[Task goal] Return the listing exactly as it appears, but strip out the images.

[Stored data]
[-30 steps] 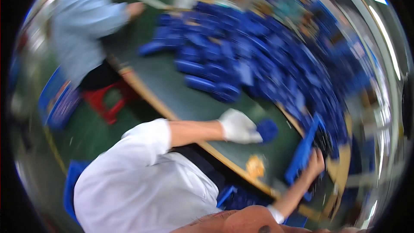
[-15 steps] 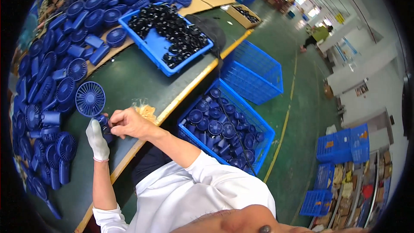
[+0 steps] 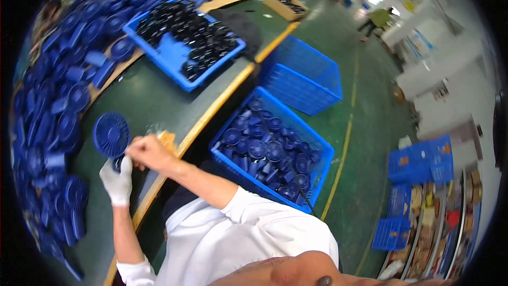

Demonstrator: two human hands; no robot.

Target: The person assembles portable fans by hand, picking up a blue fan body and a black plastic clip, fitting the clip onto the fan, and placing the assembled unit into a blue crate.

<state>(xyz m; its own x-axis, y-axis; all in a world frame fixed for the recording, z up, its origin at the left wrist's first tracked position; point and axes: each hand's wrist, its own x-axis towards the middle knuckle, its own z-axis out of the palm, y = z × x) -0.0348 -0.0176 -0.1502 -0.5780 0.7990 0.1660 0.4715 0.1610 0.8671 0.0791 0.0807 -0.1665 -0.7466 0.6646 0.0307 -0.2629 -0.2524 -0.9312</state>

[The answer]
[-30 steps] 
[-15 steps] 
[+0 steps] 

Demonstrator: two human hands; no robot.

Target: The person assembles portable fans by hand, picking up a blue fan body and a black plastic clip, fitting the clip onto the fan, and placing the assembled unit into a blue crate.

<state>(xyz m; its own x-axis, y-axis; all in a world frame fixed for the recording, z up, its origin at the left wrist's first tracked position; point and axes: each hand's wrist, its own x-axis towards the middle knuckle, its own z-axis out of the palm, y = z × x) -0.0348 -0.0176 -0.1502 -0.5780 0.7990 0.1660 0.4715 0.1610 0.8671 0.0791 0.0807 -0.1665 -0.7466 0.6646 0.0307 -0.2629 -0.2524 -0.9312</state>

What this exercise required is now done.